What this task involves
Go through the lines below and transcribe each one exactly.

Dataset content
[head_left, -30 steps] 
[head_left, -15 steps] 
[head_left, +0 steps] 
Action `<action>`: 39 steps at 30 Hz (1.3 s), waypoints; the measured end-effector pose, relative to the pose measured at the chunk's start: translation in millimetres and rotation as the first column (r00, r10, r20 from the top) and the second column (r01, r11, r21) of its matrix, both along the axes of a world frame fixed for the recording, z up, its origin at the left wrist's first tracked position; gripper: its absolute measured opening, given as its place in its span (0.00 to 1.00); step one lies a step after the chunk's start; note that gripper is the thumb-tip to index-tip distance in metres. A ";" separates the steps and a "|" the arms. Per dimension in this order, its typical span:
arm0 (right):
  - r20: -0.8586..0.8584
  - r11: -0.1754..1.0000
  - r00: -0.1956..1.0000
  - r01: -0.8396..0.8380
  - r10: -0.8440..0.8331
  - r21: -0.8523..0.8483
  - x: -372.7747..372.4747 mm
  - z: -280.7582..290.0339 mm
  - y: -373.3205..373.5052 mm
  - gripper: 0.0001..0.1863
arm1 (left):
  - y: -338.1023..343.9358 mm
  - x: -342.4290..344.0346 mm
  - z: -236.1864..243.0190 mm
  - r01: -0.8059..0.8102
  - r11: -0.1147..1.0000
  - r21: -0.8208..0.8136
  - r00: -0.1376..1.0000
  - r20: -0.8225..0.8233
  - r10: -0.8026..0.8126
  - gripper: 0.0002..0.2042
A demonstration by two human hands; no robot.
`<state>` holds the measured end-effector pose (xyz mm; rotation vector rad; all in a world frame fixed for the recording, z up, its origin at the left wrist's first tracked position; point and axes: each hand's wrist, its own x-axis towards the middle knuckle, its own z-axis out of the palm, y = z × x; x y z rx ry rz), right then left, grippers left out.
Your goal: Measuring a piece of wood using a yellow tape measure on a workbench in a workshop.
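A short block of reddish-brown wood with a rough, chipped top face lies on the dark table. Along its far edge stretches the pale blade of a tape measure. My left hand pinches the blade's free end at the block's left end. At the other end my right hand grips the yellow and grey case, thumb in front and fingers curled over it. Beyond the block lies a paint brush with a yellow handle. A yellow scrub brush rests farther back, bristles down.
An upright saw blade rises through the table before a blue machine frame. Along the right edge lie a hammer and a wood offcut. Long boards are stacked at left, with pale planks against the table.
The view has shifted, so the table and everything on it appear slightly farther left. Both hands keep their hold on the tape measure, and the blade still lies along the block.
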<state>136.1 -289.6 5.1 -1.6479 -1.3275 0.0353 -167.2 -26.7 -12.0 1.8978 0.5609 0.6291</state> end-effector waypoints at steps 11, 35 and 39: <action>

Exercise output
[head_left, -30 steps] 
[head_left, -15 steps] 
[head_left, +0 steps] 
Action `<action>`: 39 steps at 30 Hz (1.3 s), waypoints; the measured end-effector pose, relative to the pose measured at the chunk's start: translation in millimetres and rotation as the first column (r00, r10, r20 from the top) and the second column (r01, r11, r21) of its matrix, both along the axes of a world frame fixed for the recording, z up, its origin at the left wrist's first tracked position; gripper: its absolute measured opening, given as its place in its span (0.00 to 1.00); step one lies a step after the chunk's start; note that gripper is the thumb-tip to index-tip distance in metres. A ";" separates the steps and a "|" the arms. Per dimension in this order, its typical span:
arm0 (right):
  - r20: -0.8586..0.8584
  - r11: -0.1754..1.0000
  - r00: -0.1956..1.0000
  - r01: -0.8396..0.8380
  - r10: -0.8440..0.8331
  - r21: -0.8523..0.8483
  - x: -372.7747..372.4747 mm
  - z: -280.7582..290.0339 mm
  - y: -373.3205..373.5052 mm
  - gripper: 0.0001..0.1863
arm1 (left):
  - y: -338.1023..343.9358 mm
  - x: -342.4290..344.0346 mm
  - z: -236.1864..243.0190 mm
  - r01: -0.8059..0.8102
  - r11: -0.1147..1.0000
  - r21: -0.8208..0.8136
  - r00: -0.1376..1.0000
  - r20: -0.8225..0.8233
  - r10: -0.8026..0.8126
  - gripper: 0.0002..0.2042
A demonstration by two human hands; no robot.
`<state>` holds the measured end-effector pose (xyz mm; rotation vector rad; all in a world frame fixed for the recording, z up, its origin at the left wrist's first tracked position; point and axes: each hand's wrist, its own x-axis towards the middle knuckle, its own z-axis out of the palm, y = z × x; x y z rx ry rz), right then left, grippers left out.
Your goal: Measuring a piece of wood using a yellow tape measure on a workbench in a workshop.
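A short block of reddish-brown wood with a rough, chipped top face lies on the dark table. Along its far edge stretches the pale blade of a tape measure. My left hand pinches the blade's free end at the block's left end. At the other end my right hand grips the yellow and grey case, thumb in front and fingers curled over it. Beyond the block lies a paint brush with a yellow handle. A yellow scrub brush rests farther back, bristles down.
An upright saw blade rises through the table before a blue machine frame. Along the right edge lie a hammer and a wood offcut. Long boards are stacked at left, with pale planks against the table.
The view has shifted, so the table and everything on it appear slightly farther left. Both hands keep their hold on the tape measure, and the blade still lies along the block.
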<state>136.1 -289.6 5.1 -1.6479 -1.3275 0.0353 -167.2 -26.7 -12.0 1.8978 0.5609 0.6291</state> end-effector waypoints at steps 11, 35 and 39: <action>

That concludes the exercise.